In late 1915, the Battalion was ordered to East Africa but, on reaching the Suez Canal, it was re-embarked for India, arriving in Bombay in February 1916. A few months later, it moved up to the North-West Frontier as part of 16th Indian Division and thence - via Fort Jatta on the Mahsud Frontier - to active employment in General Sir William Beynon’s Waziristan Field Force. Thus ensued the Waziristan operations of 1917, in which Johnson won his D.S.O., having commanded an assault on a mountain ridge:

’The enemy’s fire increased with our growing hesitation. So involved did the position become at last that, seeing a kopje in the front line, I pushed on there with my small Staff in order that I might the better exercise personal control over the attack. I found it advisable to lie prone … In an Order of the Day, the G.O.C. referred to this action I have just related as being reminiscent of that at the Dargai Pass, and, incidentally, was kind enough to recommend me for a D.S.O.’

The 2/6th Royal Sussex - much depleted in strength - were next actively engaged during the Punjab Rising of 1919, Johnson having been appointed to the command of Lahore Civil Area:

‘The area which was placed under my command for the purpose of Martial Law was the whole of the city, and Civil Lines. It extended roughly for a radius of three miles from the Central Telegraph Office. Within this area there was a population estimated at 236,000, comprising 6,000 Europeans exclusive of troops, 130,000 Mohammedans, 78,000 Hindus, 13,000 Sikhs and 9,500 Indian Christians. At the outbreak of the disturbances, the forces in Lahore itself available for the maintenance of order were approximately 600 armed men, of whom no less than three-quarters were armed Police. In addition, there were some 800 unarmed Police and possibly 300 Indian Defence Force, while four miles away at Lahore Cantonment were stationed most of the 43rd Infantry Brigade and some divisional troops.’

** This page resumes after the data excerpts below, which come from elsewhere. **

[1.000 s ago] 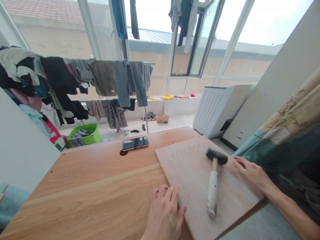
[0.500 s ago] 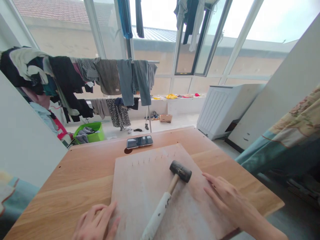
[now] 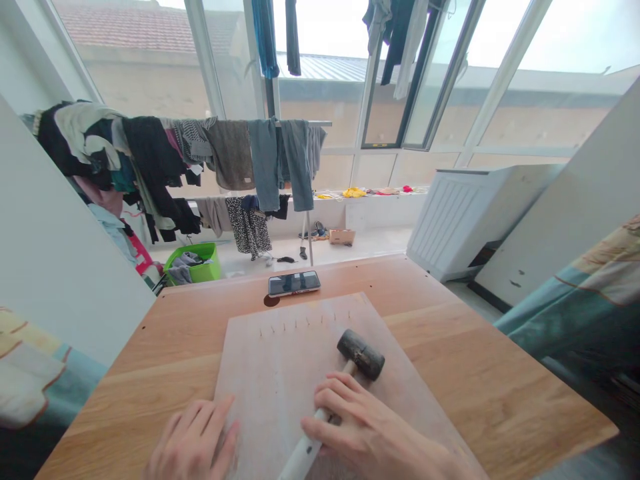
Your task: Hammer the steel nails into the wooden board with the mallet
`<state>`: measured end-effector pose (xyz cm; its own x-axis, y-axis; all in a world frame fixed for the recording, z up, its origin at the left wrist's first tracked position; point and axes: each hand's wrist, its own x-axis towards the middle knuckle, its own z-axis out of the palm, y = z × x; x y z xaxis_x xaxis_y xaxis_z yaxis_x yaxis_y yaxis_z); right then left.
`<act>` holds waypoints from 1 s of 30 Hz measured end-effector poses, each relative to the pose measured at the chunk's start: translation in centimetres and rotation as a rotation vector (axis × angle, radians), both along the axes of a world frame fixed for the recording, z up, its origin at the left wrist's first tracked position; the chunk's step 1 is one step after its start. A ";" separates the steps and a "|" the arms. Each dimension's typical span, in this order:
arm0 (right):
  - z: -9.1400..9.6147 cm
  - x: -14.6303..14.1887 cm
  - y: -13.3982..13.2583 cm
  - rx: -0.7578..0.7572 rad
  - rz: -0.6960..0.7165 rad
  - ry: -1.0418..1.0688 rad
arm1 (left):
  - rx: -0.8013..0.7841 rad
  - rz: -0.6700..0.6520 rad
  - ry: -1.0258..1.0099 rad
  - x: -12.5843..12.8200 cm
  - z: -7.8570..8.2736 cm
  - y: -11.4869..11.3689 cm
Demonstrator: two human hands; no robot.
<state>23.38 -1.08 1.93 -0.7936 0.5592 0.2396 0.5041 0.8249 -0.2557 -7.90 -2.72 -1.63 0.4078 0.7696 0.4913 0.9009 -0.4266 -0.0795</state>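
A pale wooden board lies on the wood-grain table. Several thin nails stand in a row near its far edge, some leaning slightly. On the board rests a rubber mallet with a black head and a white-wrapped handle running toward me. The fingers of my right hand are closed around that handle, below the head. At the board's left edge, my left hand lies with its fingers stretched out and the thumb apart, holding nothing.
A phone lies on the table beyond the board, beside a dark round hole. Behind the table stand a drying rack of clothes, a green basket and a white ribbed cabinet. A curtain hangs at the right.
My right hand has left the board's right edge, moved left and closed on the mallet handle. My left hand stays near the left edge. The board sits slightly turned, and the view has shifted.
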 end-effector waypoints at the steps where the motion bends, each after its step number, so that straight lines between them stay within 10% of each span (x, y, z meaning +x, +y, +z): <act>1: -0.1 0.5 0.1 -0.021 0.011 -0.005 | -0.006 0.003 0.005 0.1 0.2 0.2; 11: 2.3 6.2 -0.3 -0.245 -0.068 -0.001 | -0.232 0.075 -0.206 1.0 0.9 2.4; 19: 3.0 5.9 11.2 -0.108 -0.574 0.131 | -0.523 0.000 -0.693 3.8 2.4 11.7; 30: 1.7 4.4 15.0 -0.207 -0.426 -0.060 | -0.480 -0.019 -0.841 3.8 1.2 12.5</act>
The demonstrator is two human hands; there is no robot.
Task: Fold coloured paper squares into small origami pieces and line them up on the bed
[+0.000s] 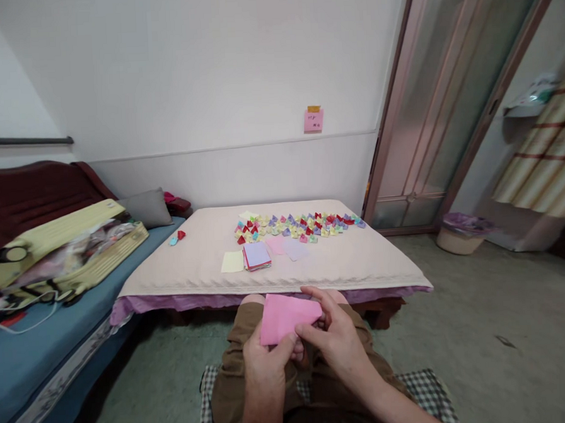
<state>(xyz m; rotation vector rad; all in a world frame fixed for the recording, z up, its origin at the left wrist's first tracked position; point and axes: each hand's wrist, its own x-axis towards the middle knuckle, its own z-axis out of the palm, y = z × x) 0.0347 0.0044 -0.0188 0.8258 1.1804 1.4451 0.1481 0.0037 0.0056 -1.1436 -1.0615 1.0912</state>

Being just 35 miles from Amritsar, it was inevitable that rioting would take place in Lahore - it did with resultant deaths in April-May; but by means of applying Martial Law and careful planning, Johnson averted a major catastrophe. He was duly thanked by the Lieutenant-Governor, Sir Michael O’Dwyer, and was awarded the British War Medal 1914-20 and India General Service Medal for Afghanistan N.W.F. 1919; he was not entitled to the Victory Medal.

The latter years

In 1927, Johnson returned to Rhodesia where he was elected Member of the Legislative Assembly for Salisbury South constituency. Finding himself at odds with the policies of the first Prime Minister of Rhodesia, Charles Coghlan, he formed a small opposition party. He was created K.B.E. for his services to the colony in January 1941.

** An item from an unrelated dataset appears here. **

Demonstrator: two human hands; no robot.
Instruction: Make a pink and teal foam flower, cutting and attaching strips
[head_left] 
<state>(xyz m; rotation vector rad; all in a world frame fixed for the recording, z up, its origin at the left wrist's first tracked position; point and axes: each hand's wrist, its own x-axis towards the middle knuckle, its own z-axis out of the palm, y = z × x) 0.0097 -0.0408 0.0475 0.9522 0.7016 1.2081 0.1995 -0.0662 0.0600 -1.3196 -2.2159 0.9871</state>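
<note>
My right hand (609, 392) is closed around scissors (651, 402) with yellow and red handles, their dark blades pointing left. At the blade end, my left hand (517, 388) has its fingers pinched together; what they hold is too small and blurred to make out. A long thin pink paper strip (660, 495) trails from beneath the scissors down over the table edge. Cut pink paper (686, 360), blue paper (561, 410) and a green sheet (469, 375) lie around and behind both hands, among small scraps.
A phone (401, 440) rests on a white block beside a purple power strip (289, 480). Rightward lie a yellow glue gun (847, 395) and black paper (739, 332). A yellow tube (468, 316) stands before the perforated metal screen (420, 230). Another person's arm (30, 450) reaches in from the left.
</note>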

Having returned to the U.K. before the outbreak of hostilities in September 1939, Johnson settled in Jersey in the Channel Islands but managed to leave before the arrival of the Germans. Having then settled in Norfolk, he published his autobiography
Great Days. He died in September 1943; sold with a file of copied research and a copy of the recipient’s autobiography, Great Days.